Task to complete:
Every line below between the one holding "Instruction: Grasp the" and the one holding "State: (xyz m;", inclusive, should be copied exactly, and no other line.
== Records for this task
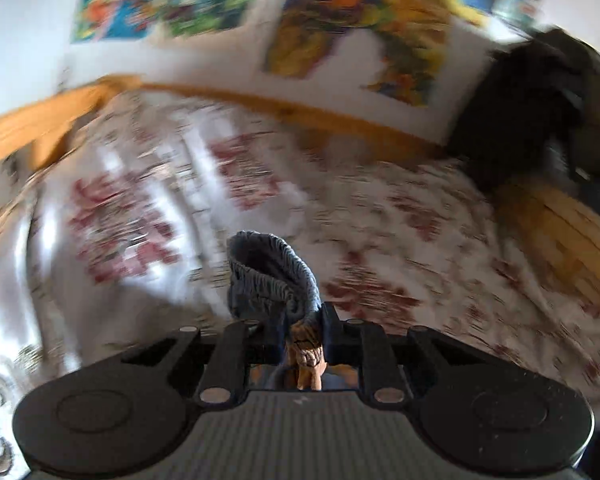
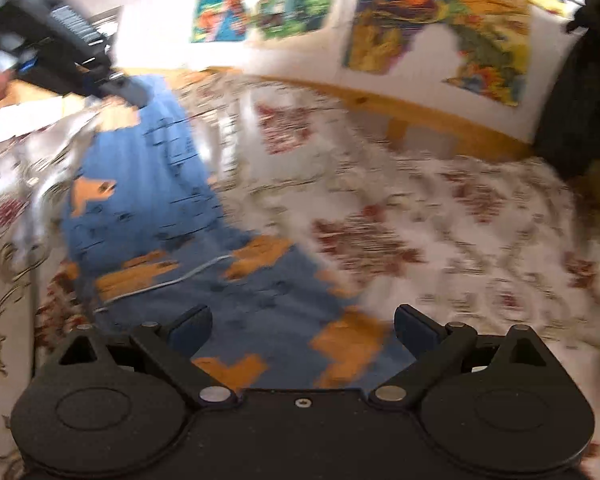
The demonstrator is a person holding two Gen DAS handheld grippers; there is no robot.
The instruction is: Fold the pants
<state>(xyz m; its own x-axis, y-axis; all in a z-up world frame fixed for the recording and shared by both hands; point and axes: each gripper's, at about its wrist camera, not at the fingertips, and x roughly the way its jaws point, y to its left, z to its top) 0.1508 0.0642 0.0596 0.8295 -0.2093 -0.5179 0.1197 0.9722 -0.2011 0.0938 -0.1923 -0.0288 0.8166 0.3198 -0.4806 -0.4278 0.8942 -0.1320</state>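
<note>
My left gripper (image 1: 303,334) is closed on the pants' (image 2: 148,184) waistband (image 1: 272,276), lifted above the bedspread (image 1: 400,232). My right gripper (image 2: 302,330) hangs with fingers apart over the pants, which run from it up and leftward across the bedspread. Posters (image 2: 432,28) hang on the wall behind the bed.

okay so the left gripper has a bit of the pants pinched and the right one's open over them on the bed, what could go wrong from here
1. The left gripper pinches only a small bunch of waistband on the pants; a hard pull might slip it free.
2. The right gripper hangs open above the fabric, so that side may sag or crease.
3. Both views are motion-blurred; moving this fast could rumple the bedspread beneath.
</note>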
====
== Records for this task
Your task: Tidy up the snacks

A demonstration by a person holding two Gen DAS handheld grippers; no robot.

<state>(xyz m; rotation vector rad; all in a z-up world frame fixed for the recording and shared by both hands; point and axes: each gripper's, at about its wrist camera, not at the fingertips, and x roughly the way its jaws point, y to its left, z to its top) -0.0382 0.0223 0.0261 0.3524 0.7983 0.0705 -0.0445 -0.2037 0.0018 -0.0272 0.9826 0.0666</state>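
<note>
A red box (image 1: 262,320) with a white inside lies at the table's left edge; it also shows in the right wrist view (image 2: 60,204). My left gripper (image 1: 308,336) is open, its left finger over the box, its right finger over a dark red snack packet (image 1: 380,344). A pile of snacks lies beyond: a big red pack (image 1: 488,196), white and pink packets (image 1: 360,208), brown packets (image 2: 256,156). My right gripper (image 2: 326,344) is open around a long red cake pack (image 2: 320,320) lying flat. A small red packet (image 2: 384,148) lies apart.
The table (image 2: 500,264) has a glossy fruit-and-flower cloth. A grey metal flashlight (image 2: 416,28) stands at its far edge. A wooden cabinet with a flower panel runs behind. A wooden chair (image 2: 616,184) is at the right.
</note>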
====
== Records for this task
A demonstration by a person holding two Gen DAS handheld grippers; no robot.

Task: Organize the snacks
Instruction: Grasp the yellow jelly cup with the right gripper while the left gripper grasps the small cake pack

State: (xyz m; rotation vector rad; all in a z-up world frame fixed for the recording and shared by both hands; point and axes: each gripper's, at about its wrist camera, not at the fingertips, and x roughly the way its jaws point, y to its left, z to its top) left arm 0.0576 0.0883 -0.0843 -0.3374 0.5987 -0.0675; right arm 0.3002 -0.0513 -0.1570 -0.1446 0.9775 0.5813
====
Result for this exercise:
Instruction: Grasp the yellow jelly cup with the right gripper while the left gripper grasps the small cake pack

State: (xyz m; rotation vector rad; all in a z-up world frame fixed for the recording and shared by both hands; point and axes: each gripper's, at about its wrist camera, not at the fingertips, and x roughly the way its jaws point, y to its left, z to its top) left arm 0.0576 0.0883 -0.0843 -0.3374 0.5987 -0.0675; right arm 0.3002 -0.0513 -0.1570 -0.1446 0.9775 0.5813

What has been written completes the answer.